The city could save some money by implementing a furlough program, through which city employees take unpaid time off. Crucial savings — $2.1 million — were found by eliminating 13 unfilled positions and holding open 14 more. An additional $900,000 was saved by shaving down budgets across departments. The mayor’s office has branded this approach “solidarity budgeting.”
Doreen Kraft, the city’s longest-serving department head who has led Burlington City Arts since the 1980s, said on Wednesday that she embraced this effort. Her department got creative to save some money while also expanding public arts programming.
Burlington City Arts will forgo hiring a new director of philanthropy and will shift that responsibility to its non-municipal booster organization, the nonprofit Burlington City Arts Foundation. The department has also decided not to replace former BCA Center curator Heather Farrell, who took the curator job at the Fleming Museum earlier this year. Instead, BCA will invite guest curators from the community to pick up the slack.
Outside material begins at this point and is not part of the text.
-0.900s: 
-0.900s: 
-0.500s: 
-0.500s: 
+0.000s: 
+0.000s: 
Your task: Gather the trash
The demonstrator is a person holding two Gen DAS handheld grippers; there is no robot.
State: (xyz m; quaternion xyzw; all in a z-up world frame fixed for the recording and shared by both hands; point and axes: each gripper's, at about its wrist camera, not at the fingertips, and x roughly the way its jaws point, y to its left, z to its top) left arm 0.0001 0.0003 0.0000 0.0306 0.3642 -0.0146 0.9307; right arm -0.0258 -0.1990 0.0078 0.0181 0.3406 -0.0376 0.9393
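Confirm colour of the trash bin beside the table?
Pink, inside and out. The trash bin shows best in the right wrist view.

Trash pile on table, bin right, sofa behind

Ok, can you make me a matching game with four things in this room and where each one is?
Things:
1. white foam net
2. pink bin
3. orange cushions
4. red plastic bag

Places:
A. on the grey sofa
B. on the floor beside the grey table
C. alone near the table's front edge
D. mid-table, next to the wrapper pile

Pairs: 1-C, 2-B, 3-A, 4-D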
The department has alsol reduced certain offerings; for example, the annual Festival of Fools at the Church Street Marketplace will only be two days this year, not three.
While cutting back, Burlington City Arts is also collaborating with other departments to bring summer concerts back to Waterfront Park. Kraft praised the spirit behind the mayor’s “solidarity budgeting” process.
“BCA is committed to showing up for artists, for the business community and we will continue to lead with creativity, with partnership, with friendship, with all of our colleagues, and a focus on the arts and cultural programming that strengthen the whole community, knowing that a rising tide raises all ships,” she said.
The Department of Public Works was in a good position to trim costs after the city council voted earlier this year to hire a contractor for recycling collection. The department was struggling to fill the four recycling roles, and eliminating them and two others will bring its full-time employee count from 54 to 48.
Public Works Director Chapin Spencer said he ended up satisfied with the level of investment being made in the budget toward paving, sidewalks and other capital projects.
“It doesn’t give us everything, but it is a forward-looking investment,” he said.
The splinter tax increase approved by voters in March will buoy the police and fire department, which were made off limits to cuts in budget discussions. Interim Burlington Police Chief Shawn Burke announced that the department now has the funds to hire up to 10 new officers. The budget also provides funding for ongoing renovations to the city’s aging police station. The Burlington Fire Department, meanwhile, will be able to add two new firefighters to their roster and replace aging vehicles in their fleet.
Mulvaney-Stanak will now ask the Burlington City Council to weigh in at their meeting next Monday, May 18. She said she welcomed the council’s careful review but warned that “any significant changes at this stage would carry real consequences across departments, services and the long-term financial outlook for the city.”
Some Democrats, who hold a slight majority on the council, are already raising concerns. Council President Ben Traverse (D-Ward 5) said in an interview that this budget proposal was “kicking the can down the road” and that absent more severe cuts — and likely layoffs — the city will again face a major budget gap next year.
Mulvaney-Stanak called this “weak criticism,” noting that she had seen “zero proposals” from any Democrat for alternative solutions.
“This structural budget gap existed before I became mayor, and I’ve been working hard to solve it,” Mulvaney-Stanak said. “If we tried to solve it in one year, it would have drastic negative impacts on the city’s ability to even operate.”